Proprio là, dove accanto allo storico edificio in muratura dei primi anni del Novecento è sorto ormai da mesi il nuovo capannone delle macchine, una struttura avveniristica con la facciata in metallo pressopiegato, che senza tentare d’integrarsi con la vecchia estetica tenta piuttosto di sfruttarla come parte di un eminente contrasto visuale. Lasciando spazio a considerazioni di tipo prettamente ambientale nei nuovi canali di restituzione delle acque eccedenti verso il fiume Ticino, che prosegue la sua corsa verso il lago Maggiore, potendo beneficiare grazie ai nuovi impianti di un afflusso regolare e prevedibile, come non avveniva fin dai remoti tempi d’inaugurazione della centrale. Ciò anche grazie all’installazione di una potente pompa, che presto potrà veicolare nuovamente parte delle acque lacustri verso il soprastante bacino, proprio attraverso quello stesso tunnel scavato dal Marti Group, così da farlo funzionare come una pratica ed efficace batteria di energia potenziale. Vantaggio niente affatto trascurabile, per un’installazione idroelettrica che dovrà continuare a funzionare primariamente come fonte d’energia ferroviaria, risultando in funzione di ciò soggetta a periodi di assorbimento molto intensi seguìti da occasionali ore di sostanziale riposo. Durante i quali, per la prima volta al mondo, le stesse linee elettriche potranno trarre beneficio dall’installazione di un innovativo impianto di pannelli solari, che negli ultimi tempi hanno ricevuto il via libera per essere piazzati lungo il muro esterno della diga del Ritòm. Il tutto inserito in una logica non tanto mirata alla produzione di una quantità eccezionale di energia, che risulterà effettivamente lievemente minore all’impianto precedente (193 GWh medi annui assieme alla centrale dello Stalvedro, contro i 202 della soluzione precedente) bensì ottenere risultati maggiormente prevedibili con l’attenzione sempre utile alle condizioni ambientali di riferimento. Traguardi che non sarebbero stati difficilmente raggiungibili, prima dell’acquisizione di consapevolezza dei tempi odierni.

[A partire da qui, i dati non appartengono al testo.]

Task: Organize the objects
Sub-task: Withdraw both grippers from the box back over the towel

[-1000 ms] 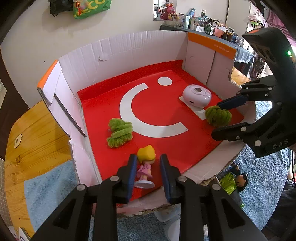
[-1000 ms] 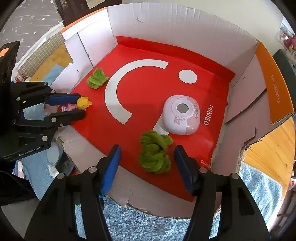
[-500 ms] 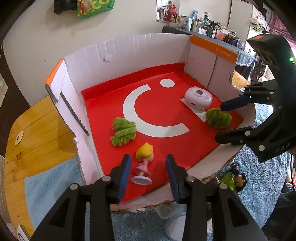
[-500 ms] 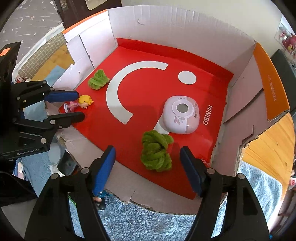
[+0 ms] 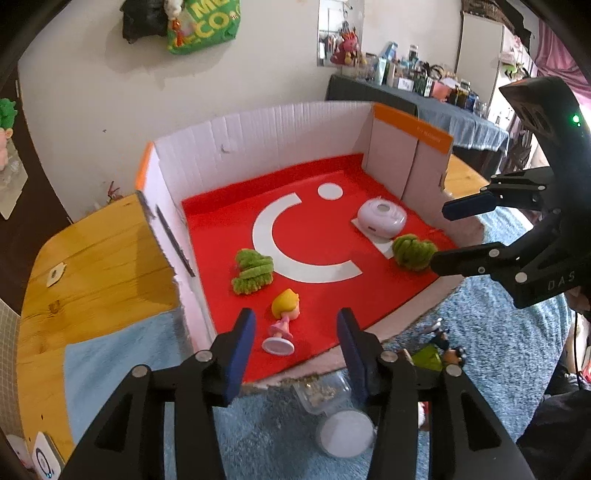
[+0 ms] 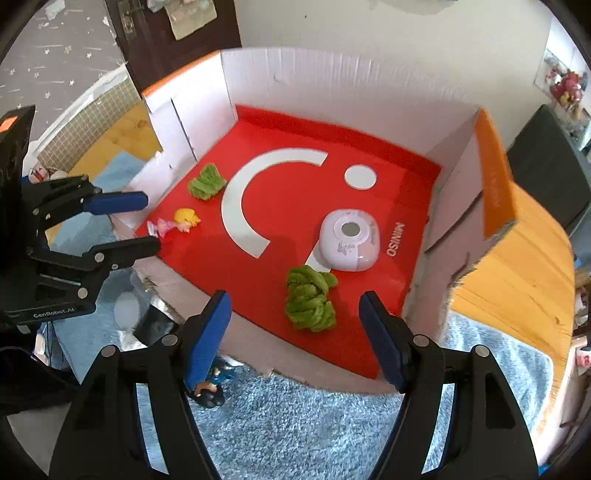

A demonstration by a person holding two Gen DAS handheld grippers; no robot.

Con un’inaugurazione del nuovo impianto originariamente prevista nel 2024, il progetto sembrerebbe aver subito uno slittamento in base alle ultime notizie reperibili online, parzialmente motivato dai ritardi dovuti all’intercorsa pandemia da Covid. Esattamente come avvenne, al tempo della costruzione della prima centrale del Ritom all’inizio del secolo scorso, causa il diffondersi di un contagio tra gli operai coinvolti dalla storica influenza spagnola. Con il tunnel della condotta a pressione ormai completato da ben due anni, come ampiamente rilevabile dal video del 2023, grazie all’impiego di potenti cariche esplosive per far saltare le rocce al termine della laboriosa opera di scavo, il giorno dell’inaugurazione non sembrerebbe ormai essere eccessivamente lontano.
Per l’apertura di un nuovo, significativo capitolo nella lunga ed altrettanto elaborata storia dell’approvvigionamento elettrico di queste sopraelevate lande alpine. Dove persino gli elefanti metallici ed oblunghi dei nostri giorni, in qualche modo, dovranno pur mangiare. Scintille azzurre dentro il mare inconoscibile degli elettroni. Il principio stesso della mobilità, intrappolato e veicolato grazie alle ordinate ragnatele dei cavi…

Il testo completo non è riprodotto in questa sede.